Михаилу попался на глаза стул с мягким сиденьем — вмиг в щепу разлетелся. И он наверняка бы так же расправился и с другой мебелью, да тут в дом вошел Григорий.

4

Это было как чудо. Ничего не слышали, ничего не чули — ни звона кольца в калитке, ни шагов на крыльце — и вдруг он.

Долгожданной свежестью дохнуло в раскаленную кухню, праздник вошел в дом, глаза заново мир увидели… Как угодно, какими хочешь словами назови все правильно будет, все верно.

— Ох, ох, кто пришел-от к нам, кто пожаловал… Садись, садись, Григорий Иванович… Где любо, там и садись…

Раиса заливалась соловьем, новенькой метелкой бегала вокруг Григория, и она не притворялась. Григория все любили в доме. И не только люди. Животина любила. К примеру, Лыска взять. Зверь пес. Никого не пропустит, всех облает. Даже хозяйку, которая кормит его, кажинный раз лаем встречает. А у Григория будто особый пропуск: звука не подаст.
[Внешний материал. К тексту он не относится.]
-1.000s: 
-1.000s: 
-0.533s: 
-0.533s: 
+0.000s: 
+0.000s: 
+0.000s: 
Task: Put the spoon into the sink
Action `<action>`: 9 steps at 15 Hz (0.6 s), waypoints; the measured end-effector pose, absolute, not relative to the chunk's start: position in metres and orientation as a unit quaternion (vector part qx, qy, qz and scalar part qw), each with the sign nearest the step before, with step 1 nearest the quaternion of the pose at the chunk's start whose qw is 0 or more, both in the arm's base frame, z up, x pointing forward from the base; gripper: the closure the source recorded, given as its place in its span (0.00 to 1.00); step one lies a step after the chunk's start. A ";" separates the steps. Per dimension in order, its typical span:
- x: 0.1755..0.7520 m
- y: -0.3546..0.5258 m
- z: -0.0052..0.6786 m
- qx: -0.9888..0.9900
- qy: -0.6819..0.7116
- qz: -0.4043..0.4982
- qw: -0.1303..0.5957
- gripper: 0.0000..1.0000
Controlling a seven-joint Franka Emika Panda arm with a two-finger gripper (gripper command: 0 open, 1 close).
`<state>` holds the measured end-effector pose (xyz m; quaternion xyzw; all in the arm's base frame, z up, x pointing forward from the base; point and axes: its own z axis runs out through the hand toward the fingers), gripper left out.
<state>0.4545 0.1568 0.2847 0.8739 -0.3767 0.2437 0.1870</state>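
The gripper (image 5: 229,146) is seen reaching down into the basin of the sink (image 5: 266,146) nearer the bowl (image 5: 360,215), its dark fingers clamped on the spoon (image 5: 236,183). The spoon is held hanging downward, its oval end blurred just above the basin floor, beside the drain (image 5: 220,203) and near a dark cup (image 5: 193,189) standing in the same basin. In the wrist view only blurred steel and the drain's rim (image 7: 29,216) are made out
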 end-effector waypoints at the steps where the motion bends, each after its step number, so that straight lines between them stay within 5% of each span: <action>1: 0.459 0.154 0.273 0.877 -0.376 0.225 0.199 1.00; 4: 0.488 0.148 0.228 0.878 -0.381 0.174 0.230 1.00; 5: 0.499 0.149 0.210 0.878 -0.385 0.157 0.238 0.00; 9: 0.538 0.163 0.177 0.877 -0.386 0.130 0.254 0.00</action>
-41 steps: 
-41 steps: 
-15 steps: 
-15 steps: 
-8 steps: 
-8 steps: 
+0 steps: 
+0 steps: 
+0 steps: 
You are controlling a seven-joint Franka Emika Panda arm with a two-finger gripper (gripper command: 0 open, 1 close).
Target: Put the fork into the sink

С Михаила словно сто пудов сразу свалили — вот как его обрадовал приход брата, и он, закуривая и добродушно скаля зубы, спросил:

— Ну как, братило, живем?

— А хорошо живем. Ходить нынче начали…

— Кто ходить начал?

— А Михаил да Надежда. — И пошел, и пошел рассказывать про близнят: как первый раз встали на ноги, как сделали первые шаги, как развернулись теперь.

Раиса вывернулась — вспомнила про Звездоню.

— Ты что, отец, меня не гонишь? Ведь у меня корова не доена.

Ну а что было делать ему, Михаилу? Сидел, попыхивал сигареткой и слушал. Слушал про двойнят, которых не хотел знать, слушал про Петра, про сестру. Потому что у Григория не было своей жизни — он жил неотделимо от брата, от сестры, от двойнят. И вот благодаря его рассказам да рассказам Анки — для той тоже никаких запретов не существовало — в доме Михаила решительно знали все, что делается там, у той.

— Дак что, брат, чай будем пить але как? — И Михаил, не очень-то прислушиваясь к рассказам Григория, принялся за самовар: терпеть не мог электрические чайники, которые теперь были в ходу в Пекашине, — все не то, все казалось, что на столе какая-то мертвечина.

Вернулась от коровы Раиса человеком, с улыбкой на своем красивом румяном лице (да, не обделил бог красотой), первым делом начала угощать парным молоком Григория — полнехонькую, с шапкой пены налила кружку.